In reply to: Tom Lane (#3)

Re: initdb initalization failure for collation "ja_JP"

I wrote:

Now the hard part of that is that because pg_import_system_collations
isn't using a temporary staging table, but is just inserting directly
into pg_collation, there isn't any way for it to eliminate duplicates
unless it uses if_not_exists behavior all the time. So there seem to
be two ways to proceed:
1. Drop pg_import_system_collations' if_not_exists argument and just
define it as adding any collations not already known in pg_collation.
2. Significantly rewrite it so that it de-dups the collation set by
hand before trying to insert into pg_collation.

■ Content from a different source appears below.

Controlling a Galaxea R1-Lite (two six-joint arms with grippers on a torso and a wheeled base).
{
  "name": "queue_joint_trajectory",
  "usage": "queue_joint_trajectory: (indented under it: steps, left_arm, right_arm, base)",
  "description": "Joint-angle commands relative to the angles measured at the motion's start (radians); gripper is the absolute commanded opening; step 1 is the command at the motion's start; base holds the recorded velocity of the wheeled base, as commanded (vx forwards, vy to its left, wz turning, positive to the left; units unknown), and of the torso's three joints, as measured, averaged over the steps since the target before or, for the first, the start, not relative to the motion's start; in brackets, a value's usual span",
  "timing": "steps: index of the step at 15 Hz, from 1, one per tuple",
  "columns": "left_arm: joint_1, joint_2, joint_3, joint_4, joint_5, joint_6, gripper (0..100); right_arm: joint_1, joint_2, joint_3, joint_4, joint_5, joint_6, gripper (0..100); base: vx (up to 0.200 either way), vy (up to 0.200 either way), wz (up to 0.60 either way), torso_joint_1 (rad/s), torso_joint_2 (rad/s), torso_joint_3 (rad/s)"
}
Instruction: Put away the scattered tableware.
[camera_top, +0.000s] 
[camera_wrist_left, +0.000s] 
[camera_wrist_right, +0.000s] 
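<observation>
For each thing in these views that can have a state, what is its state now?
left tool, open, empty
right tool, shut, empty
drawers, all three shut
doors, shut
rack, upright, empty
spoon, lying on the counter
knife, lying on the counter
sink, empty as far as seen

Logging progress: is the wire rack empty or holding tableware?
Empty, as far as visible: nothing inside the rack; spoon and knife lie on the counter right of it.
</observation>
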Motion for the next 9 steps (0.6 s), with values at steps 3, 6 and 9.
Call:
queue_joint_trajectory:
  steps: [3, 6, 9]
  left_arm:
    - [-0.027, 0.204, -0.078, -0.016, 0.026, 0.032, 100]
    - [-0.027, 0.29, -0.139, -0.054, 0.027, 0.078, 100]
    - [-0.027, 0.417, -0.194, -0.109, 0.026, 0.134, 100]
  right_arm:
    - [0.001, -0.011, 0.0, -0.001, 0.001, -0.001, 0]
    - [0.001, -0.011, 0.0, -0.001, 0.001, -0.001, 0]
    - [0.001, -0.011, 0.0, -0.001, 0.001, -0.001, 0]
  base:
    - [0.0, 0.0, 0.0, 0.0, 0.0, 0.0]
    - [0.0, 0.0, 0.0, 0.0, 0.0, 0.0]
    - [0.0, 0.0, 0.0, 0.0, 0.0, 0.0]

After further thought, I realized that there's another argument for
making pg_import_system_collations() always do if-not-exists, which
is that as it stands it's inconsistent anyway because it silently
uses if-not-exists behavior for aliases.

So attached is a draft patch that drops if_not_exists and tweaks the
alias insertion code to guarantee deterministic behavior. I also
corrected failure to use CommandCounterIncrement() in the ICU part
of the code, which would cause problems if ICU can ever report
duplicate names; something I don't especially care to assume is
impossible. Also, I fixed things so that pg_import_system_collations()
doesn't emit any chatter about duplicate existing names, because it
didn't take long to realize that that behavior was useless and
irritating. (Perhaps we should change the function to return the
number of entries successfully added? But I didn't do that here.)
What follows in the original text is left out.